Exercise goal: How many lines in the records below contain "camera"? Reply with the number only.

Task input:
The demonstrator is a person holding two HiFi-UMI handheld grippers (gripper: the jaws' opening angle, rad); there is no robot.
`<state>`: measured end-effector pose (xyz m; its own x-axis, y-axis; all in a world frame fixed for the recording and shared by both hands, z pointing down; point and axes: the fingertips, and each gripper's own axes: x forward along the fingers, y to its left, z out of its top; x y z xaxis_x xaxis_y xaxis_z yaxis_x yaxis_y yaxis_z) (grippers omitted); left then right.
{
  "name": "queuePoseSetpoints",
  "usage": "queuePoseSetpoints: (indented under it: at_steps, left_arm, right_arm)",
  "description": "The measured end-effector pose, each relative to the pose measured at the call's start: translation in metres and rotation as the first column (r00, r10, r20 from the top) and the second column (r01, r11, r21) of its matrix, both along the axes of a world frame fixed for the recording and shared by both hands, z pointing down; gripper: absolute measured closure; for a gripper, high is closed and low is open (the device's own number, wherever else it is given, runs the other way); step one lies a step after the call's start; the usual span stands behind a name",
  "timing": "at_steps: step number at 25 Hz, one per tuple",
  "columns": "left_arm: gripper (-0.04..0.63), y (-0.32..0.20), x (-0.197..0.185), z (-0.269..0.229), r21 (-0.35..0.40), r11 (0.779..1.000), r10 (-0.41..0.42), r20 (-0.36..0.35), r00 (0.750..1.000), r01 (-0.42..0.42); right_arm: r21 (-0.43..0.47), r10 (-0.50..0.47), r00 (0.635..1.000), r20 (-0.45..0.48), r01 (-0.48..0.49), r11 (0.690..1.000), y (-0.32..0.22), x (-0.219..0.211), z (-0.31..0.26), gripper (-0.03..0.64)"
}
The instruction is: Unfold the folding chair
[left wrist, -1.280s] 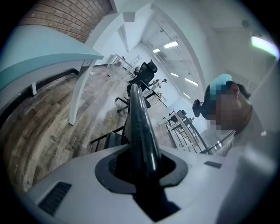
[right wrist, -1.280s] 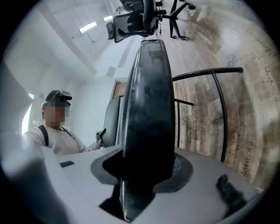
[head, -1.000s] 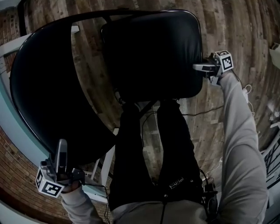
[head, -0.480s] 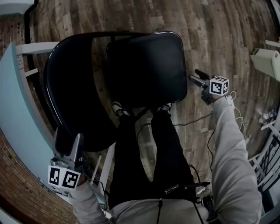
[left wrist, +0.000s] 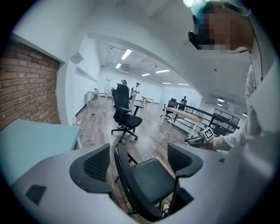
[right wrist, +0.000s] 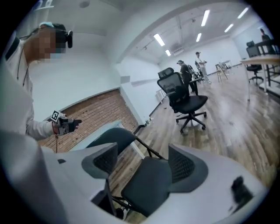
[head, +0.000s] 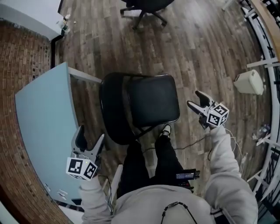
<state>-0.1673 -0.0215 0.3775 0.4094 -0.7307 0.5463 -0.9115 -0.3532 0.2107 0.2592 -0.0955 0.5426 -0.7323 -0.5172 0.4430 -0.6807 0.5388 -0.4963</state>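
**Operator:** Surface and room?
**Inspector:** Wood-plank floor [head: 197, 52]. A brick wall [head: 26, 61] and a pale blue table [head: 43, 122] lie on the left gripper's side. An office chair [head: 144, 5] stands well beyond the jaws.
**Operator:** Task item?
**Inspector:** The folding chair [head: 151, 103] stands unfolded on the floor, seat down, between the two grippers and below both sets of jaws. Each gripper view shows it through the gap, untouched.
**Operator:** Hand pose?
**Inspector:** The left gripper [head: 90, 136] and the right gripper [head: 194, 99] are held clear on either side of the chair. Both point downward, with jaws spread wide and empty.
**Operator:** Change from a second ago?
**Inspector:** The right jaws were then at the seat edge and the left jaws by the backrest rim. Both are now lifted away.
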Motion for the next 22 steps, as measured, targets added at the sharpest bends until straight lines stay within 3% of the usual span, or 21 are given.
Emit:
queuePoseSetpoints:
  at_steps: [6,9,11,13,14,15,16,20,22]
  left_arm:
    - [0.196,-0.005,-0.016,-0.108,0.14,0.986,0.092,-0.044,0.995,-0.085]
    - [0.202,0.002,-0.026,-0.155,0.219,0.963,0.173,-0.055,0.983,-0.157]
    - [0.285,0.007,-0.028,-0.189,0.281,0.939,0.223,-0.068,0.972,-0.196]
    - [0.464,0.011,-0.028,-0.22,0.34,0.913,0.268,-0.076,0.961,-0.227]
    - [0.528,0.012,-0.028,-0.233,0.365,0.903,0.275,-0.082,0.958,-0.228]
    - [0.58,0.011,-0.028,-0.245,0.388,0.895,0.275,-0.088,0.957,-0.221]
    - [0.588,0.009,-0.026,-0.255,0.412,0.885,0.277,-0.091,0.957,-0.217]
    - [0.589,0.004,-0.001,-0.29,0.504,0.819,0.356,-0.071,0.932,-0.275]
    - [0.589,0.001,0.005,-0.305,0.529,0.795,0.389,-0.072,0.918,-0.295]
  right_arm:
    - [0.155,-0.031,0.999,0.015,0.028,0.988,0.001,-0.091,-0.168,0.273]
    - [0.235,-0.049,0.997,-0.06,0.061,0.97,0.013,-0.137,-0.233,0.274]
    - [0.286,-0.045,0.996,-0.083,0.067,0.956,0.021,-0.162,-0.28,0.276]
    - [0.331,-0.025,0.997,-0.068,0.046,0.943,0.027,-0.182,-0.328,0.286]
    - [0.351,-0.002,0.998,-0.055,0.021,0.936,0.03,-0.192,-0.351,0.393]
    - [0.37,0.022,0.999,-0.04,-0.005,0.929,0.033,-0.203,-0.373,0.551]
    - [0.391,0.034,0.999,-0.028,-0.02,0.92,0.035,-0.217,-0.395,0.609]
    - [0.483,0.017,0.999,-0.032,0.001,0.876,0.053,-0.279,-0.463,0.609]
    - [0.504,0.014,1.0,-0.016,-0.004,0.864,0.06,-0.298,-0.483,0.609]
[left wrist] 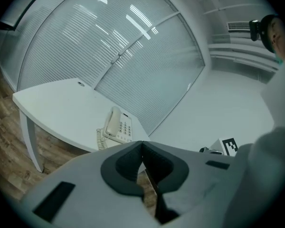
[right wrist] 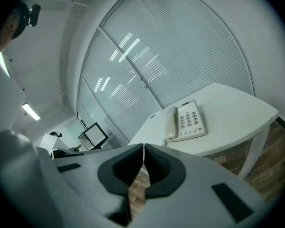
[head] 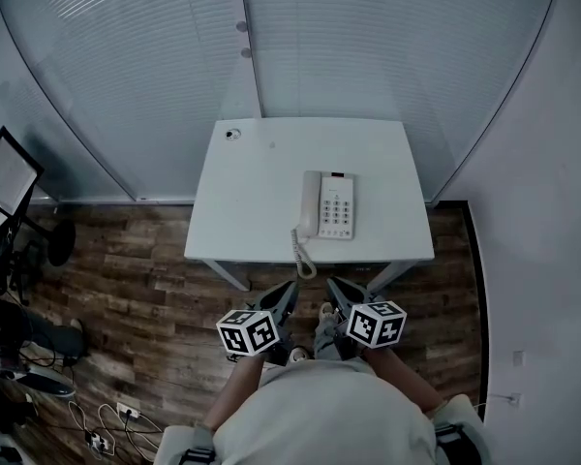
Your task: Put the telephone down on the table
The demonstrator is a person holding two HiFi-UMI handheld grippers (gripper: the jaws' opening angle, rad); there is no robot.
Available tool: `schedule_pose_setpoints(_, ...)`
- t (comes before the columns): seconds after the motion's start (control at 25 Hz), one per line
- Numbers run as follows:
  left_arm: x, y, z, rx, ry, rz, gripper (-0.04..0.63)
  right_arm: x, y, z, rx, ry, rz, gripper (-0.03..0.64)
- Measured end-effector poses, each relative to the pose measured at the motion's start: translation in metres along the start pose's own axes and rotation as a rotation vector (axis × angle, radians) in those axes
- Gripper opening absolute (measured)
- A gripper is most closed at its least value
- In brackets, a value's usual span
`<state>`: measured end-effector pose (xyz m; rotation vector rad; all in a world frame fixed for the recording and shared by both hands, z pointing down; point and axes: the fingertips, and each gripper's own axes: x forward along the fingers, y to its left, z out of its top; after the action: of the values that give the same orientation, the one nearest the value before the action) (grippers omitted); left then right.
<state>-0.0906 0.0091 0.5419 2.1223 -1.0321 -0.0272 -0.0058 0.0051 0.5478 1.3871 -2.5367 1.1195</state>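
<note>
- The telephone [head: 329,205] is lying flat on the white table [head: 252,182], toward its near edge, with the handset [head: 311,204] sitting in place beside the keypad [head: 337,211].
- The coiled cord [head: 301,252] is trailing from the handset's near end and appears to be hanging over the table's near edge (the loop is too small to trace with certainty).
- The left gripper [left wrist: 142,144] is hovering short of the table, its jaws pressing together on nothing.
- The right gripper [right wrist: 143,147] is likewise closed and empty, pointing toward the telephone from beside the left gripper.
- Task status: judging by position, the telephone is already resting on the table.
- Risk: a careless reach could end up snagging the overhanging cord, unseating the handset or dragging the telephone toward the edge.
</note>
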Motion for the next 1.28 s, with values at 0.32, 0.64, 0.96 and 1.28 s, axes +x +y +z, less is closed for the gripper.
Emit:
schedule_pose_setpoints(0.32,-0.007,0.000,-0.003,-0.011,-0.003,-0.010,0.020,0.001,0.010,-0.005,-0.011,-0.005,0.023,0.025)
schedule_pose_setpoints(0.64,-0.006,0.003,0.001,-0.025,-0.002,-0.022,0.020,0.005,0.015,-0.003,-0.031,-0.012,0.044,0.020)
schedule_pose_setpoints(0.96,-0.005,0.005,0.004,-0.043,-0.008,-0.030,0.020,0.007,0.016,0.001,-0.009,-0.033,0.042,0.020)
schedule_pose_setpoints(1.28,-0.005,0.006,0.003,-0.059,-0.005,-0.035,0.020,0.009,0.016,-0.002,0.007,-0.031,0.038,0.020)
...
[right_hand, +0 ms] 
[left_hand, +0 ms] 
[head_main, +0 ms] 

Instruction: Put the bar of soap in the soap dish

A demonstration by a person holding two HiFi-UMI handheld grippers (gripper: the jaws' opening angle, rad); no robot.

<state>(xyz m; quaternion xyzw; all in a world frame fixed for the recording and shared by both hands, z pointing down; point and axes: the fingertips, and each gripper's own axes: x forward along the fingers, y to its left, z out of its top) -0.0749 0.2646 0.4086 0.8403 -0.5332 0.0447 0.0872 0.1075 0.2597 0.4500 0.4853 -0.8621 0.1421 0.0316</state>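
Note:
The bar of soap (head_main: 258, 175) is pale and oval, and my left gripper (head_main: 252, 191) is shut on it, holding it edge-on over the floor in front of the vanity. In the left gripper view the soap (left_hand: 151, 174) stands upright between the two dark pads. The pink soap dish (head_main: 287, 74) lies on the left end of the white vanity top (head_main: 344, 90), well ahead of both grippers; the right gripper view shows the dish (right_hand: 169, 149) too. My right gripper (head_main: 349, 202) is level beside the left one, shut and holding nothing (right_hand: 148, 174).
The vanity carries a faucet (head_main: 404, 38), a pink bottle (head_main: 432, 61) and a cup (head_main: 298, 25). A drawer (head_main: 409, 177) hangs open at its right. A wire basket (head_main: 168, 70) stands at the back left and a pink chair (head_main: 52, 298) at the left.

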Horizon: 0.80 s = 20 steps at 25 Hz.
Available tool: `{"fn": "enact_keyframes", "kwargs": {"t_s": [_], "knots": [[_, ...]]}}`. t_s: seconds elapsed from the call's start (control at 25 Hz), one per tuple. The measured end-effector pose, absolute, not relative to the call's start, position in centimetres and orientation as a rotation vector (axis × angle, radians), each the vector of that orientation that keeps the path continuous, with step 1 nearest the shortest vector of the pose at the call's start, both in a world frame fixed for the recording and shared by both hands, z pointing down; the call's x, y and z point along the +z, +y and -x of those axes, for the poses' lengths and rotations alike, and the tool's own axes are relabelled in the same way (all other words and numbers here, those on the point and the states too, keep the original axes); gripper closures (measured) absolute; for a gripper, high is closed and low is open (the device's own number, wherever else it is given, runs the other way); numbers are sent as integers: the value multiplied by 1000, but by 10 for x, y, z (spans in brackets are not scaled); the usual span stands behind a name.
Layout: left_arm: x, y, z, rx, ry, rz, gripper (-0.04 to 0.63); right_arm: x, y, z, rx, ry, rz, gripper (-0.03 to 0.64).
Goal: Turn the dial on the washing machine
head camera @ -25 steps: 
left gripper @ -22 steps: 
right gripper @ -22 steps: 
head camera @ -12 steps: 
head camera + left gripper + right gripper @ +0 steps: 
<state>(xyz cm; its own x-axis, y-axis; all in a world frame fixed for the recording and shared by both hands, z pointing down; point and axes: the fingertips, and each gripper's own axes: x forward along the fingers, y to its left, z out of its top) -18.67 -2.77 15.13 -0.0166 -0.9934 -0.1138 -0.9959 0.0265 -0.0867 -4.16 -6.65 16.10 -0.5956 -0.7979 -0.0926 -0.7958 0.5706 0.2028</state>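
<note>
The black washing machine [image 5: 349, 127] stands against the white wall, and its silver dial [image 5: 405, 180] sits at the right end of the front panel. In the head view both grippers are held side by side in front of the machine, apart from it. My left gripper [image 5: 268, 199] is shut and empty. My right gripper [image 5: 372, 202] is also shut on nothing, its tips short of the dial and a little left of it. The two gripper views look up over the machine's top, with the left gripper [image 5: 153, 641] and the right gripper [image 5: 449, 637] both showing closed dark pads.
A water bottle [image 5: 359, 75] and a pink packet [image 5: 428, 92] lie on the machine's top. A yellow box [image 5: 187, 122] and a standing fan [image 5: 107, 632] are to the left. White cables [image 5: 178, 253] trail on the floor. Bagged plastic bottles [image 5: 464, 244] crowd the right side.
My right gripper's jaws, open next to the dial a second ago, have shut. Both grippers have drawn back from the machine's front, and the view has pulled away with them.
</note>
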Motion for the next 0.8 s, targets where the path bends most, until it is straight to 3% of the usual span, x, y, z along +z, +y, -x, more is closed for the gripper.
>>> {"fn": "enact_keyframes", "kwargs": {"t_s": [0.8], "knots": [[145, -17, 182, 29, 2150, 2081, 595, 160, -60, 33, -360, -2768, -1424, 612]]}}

Solution to this problem: 3